In generale, è possibile distinguere una scelta alimentare sana da una invece patologica? Quando uno stile alimentare può essere considerato “normale”? Se si pensa alla patologia secondo un modello dimensionale è impossibile parlare di normalità, dunque è impossibile discriminare in modo dicotomico sanità e patologia. È però possibile cogliere la problematicità e la disfunzionalità di alcune situazioni in base al grado di flessibilità che propongono e, in altre parole, un comportamento alimentare può essere considerato patologico quanto più assume caratteristiche di rigidità. Ecco allora che la stessa pratica alimentare può essere sana o patologica: la differenza starà nella modalità con cui viene messa in atto, nel significato che le si attribuisce, nei simboli che il cibo veicola. È importante quindi interrogarsi sulla funzione specifica che il cibo ricopre e porre attenzione a quei comportamenti che, seppure comuni o condivisi, possono essere importanti segnali se colti in tempo.
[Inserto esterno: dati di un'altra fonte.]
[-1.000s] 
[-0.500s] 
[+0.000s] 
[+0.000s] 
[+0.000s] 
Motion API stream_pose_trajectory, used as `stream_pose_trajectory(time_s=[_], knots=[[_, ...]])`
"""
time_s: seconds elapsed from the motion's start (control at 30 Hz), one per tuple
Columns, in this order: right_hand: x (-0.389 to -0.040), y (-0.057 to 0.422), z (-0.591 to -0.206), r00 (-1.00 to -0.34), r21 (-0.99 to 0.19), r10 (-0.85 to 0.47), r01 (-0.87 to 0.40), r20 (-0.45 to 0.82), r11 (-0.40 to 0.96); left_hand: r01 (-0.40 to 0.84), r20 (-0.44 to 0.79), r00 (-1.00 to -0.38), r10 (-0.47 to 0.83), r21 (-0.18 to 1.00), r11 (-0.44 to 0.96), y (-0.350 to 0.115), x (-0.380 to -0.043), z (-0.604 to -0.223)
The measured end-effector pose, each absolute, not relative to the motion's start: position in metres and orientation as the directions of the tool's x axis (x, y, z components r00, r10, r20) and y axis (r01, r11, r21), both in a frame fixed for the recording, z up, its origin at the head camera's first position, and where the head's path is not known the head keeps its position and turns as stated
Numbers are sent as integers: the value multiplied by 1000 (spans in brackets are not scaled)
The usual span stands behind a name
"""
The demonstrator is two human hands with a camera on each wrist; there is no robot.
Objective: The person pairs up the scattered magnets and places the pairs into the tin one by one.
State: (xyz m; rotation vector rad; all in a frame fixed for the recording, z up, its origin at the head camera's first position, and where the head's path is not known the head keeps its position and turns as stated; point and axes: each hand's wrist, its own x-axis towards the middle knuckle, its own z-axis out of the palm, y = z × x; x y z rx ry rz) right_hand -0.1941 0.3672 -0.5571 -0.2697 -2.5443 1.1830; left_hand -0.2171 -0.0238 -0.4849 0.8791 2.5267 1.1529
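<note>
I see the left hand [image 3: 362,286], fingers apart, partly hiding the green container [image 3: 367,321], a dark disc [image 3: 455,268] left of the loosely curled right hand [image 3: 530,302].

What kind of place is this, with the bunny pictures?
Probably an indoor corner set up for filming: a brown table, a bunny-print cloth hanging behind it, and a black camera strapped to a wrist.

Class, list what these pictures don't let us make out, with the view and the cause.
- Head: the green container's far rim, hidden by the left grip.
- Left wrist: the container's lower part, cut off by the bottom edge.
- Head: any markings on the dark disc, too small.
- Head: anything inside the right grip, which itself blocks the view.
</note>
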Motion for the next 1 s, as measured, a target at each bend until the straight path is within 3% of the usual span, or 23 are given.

Nei disturbi alimentari, il cibo viene infatti utilizzato per comunicare un disagio difficile da esprimere altrimenti e in questo senso la riflessione proposta non ha il fine di demonizzare alcune pratiche alimentari piuttosto che altre, ma quello di accendere una luce sulla possibilità che alcuni disagi possano trovare nascondiglio e rifugio dietro un’appartenenza culturale legittimante e al tempo stesso rassicurante.